Иоанн Антонович остановился и уставился немигающим взором ему в глаза. Власьев почувствовал, что его липкой паутиной опутывает страх — при нем сейчас говорили такие вещи, о которых и помыслить боязно, не то, что сказать. А свергнутый с трона император продолжил:
— Оба, как вы знаете, кончили очень плохо! Сейчас наши главные Фамилии княжеского достоинства никогда не договорятся о будущем супруге нашей благословенной царицы. Никогда у них не будет консенсуса! Потому я решил сбросить маску недалекого узника, которую носил все эти годы на себе. Понимаю, вас удивило мое перерождение. Напрасно! Данила Петрович — вы сами хорошо знаете, что меня малолетнего, вместе с моим отцом, герцогом Антоном-Ульрихом, матерью Анной Леопольдовной, братьями и сестрами содержали в архиерейском доме в Холмогорах?!

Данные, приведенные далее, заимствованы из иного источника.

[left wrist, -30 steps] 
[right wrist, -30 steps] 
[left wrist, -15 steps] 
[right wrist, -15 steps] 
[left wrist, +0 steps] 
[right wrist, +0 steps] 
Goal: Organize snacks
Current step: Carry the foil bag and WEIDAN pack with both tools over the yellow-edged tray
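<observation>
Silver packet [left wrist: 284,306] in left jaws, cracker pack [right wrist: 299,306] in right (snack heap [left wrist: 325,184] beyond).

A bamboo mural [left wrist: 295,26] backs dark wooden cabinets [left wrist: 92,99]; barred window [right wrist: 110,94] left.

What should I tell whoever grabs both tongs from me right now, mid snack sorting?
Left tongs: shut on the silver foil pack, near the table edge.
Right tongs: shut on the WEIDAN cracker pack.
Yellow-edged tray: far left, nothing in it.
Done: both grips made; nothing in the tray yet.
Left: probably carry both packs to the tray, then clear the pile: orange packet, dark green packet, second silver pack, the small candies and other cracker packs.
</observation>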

Это был не вопрос, а утверждение, и Власьев осторожно кивнул, боясь произнести неосторожное слово. Такое он знал — в Тайной экспедиции о многом ведали, о «холмогорских сидельцах» ведали многие.
— При нас был штат в полтораста приближенных и слуг, всех тех, кто разделил заточение. Мы терпели страшные лишения, даже голод — половина верных людей умерла. Но именно они учили меня многому, что должен знать правитель о мире. Потом перевезли сюда — здесь меня удостоила беседой ныне умершая императрица Елизавета Петровна, которая сказала мне следующие слова — «бедный мальчик, ты ни в чем не виноват, виноваты твои родители». Также незадолго до смерти посетил император Петр Федорович — мы говорили о многих делах, о которых вам невместно знать по своему положению — то дела тайные, секрет государственный. А год назад меня возили в карете в Петербург, где со мной разговаривала матушка-царица. Решено было, что после года заточения я подам прошение на постриг — вы должны были меня к тому склонять…

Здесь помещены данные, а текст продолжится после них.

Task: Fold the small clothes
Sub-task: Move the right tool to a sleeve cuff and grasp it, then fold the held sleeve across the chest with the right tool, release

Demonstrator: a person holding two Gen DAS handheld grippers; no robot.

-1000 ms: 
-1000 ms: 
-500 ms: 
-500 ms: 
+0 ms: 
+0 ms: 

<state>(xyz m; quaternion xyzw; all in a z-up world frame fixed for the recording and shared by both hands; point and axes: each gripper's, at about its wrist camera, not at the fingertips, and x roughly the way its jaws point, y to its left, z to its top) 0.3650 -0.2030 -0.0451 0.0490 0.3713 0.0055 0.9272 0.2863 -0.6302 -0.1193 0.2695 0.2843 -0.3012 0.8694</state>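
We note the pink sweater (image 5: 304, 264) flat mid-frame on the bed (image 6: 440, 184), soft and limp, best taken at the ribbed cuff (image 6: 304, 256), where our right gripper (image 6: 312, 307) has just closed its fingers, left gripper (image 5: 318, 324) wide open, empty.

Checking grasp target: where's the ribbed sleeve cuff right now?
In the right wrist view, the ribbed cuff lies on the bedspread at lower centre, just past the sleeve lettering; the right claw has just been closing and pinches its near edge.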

Иван Антонович остановился, держа в левой руке вилку, а в правой ножичек, отрезал кусочек буженины, наколол на вилку и отправил его в рот. Затем отпил из бокала вино, поморщился и сказал:
— Дело прошлое, сейчас вам можно приоткрыть правду — мне предложили быть консортом. Так в европейских монархиях называют принцев при правящих королевах. Они не имеют никакой власти, только церемониальные функции, и являются отцами без прав своих сыновей, которые, в отличие от него, имеют все права на престол и корону. Вчера я согласился на это великодушное предложение нашей государыни Екатерины Алексеевны! Оно полностью снимет вражду между старинными княжьими родами, к тому же мое высокородное происхождение позволит всем примириться с выбранной императрицей кандидатурой!